§ **Problem**
Word for word, restate the data that follows, omitting the images.

• • • •

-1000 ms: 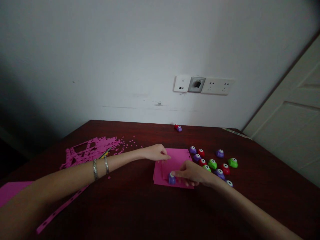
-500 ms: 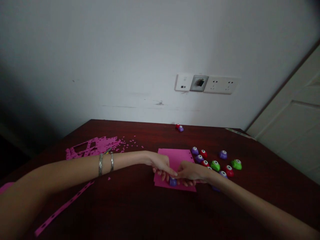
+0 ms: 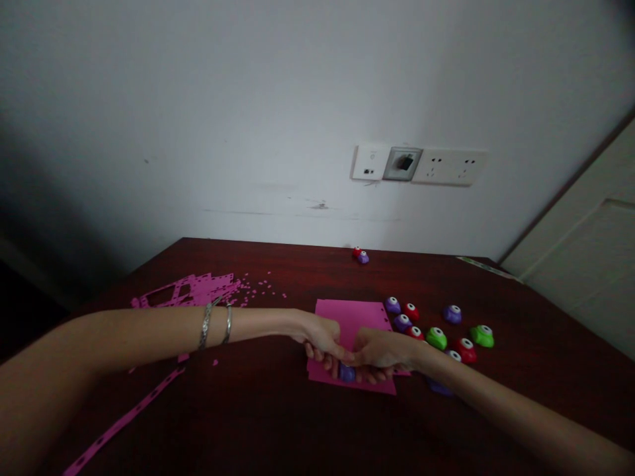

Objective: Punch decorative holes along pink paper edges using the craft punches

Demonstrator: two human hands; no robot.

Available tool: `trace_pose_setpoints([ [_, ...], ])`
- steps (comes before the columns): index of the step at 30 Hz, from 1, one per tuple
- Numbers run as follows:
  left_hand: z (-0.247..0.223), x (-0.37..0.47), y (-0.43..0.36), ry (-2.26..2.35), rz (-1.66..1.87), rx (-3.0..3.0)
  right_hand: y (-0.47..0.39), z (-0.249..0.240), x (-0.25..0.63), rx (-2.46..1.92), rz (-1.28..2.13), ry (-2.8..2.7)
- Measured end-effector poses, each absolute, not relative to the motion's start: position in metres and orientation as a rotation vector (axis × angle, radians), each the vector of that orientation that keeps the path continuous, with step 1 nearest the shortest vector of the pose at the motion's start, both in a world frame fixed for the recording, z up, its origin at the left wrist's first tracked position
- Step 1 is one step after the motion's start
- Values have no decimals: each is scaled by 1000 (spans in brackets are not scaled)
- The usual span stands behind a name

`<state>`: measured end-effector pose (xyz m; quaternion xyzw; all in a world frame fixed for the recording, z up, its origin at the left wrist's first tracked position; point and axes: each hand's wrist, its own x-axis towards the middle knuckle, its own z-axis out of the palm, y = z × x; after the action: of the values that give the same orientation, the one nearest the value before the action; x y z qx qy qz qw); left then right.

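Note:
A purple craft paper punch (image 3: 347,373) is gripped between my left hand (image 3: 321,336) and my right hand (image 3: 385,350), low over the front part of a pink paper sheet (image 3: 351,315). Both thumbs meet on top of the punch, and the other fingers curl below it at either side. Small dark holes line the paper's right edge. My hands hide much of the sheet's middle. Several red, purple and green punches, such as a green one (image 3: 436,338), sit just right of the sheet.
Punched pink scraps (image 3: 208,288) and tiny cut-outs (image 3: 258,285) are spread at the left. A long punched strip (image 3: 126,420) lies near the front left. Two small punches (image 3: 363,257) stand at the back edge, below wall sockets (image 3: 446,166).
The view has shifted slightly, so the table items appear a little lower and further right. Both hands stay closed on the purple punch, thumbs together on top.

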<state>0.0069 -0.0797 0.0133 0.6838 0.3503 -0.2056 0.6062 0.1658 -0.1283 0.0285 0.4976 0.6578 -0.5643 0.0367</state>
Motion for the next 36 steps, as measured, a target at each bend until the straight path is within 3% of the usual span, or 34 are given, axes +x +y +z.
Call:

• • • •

§ **Solution for this problem**
-1000 ms: 
-500 ms: 
+0 ms: 

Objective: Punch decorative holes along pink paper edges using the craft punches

Demonstrator: two human hands; no robot.

Available tool: `trace_pose_setpoints([ [_, ...], ])`
- steps (comes before the columns): index of the step at 30 Hz, from 1, one per tuple
- Numbers run as follows:
  left_hand: z (-0.247..0.223), x (-0.37..0.47), y (-0.43..0.36), ry (-2.26..2.35), rz (-1.66..1.87), rx (-3.0..3.0)
  right_hand: y (-0.47..0.39), z (-0.249..0.240), x (-0.25..0.63), rx (-2.46..1.92), rz (-1.28..2.13), ry (-2.8..2.7)
- Measured end-effector poses, each absolute, not relative to the motion's start: position in metres and orientation as a rotation vector (axis × angle, radians), each the vector of that orientation that keeps the path continuous, with step 1 nearest the shortest vector of the pose at the motion's start, both in a world frame fixed for the recording, z up, its origin at the left wrist's first tracked position
- Step 1 is one step after the motion's start
- Values have no decimals: each is scaled by 1000 (spans in brackets are not scaled)
- The usual span stands behind a name

`<state>`: measured end-effector pose (xyz m; quaternion xyzw; all in a world frame fixed for the recording, z up, its origin at the left wrist's first tracked position; point and axes: each hand's wrist, its own x-axis towards the middle knuckle, its own z-axis out of the palm, y = z × x; after the action: of the values that give the same orientation, the one nearest the value before the action; x y z qx qy qz qw); left then right.

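Note:
A purple craft paper punch (image 3: 347,373) is gripped between my left hand (image 3: 321,336) and my right hand (image 3: 385,350), low over the front part of a pink paper sheet (image 3: 351,315). Both thumbs meet on top of the punch, and the other fingers curl below it at either side. Small dark holes line the paper's right edge. My hands hide much of the sheet's middle. Several red, purple and green punches, such as a green one (image 3: 436,338), sit just right of the sheet.
Punched pink scraps (image 3: 208,288) and tiny cut-outs (image 3: 258,285) are spread at the left. A long punched strip (image 3: 126,420) lies near the front left. Two small punches (image 3: 363,257) stand at the back edge, below wall sockets (image 3: 446,166).
The view has shifted slightly, so the table items appear a little lower and further right. Both hands stay closed on the purple punch, thumbs together on top.
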
<state>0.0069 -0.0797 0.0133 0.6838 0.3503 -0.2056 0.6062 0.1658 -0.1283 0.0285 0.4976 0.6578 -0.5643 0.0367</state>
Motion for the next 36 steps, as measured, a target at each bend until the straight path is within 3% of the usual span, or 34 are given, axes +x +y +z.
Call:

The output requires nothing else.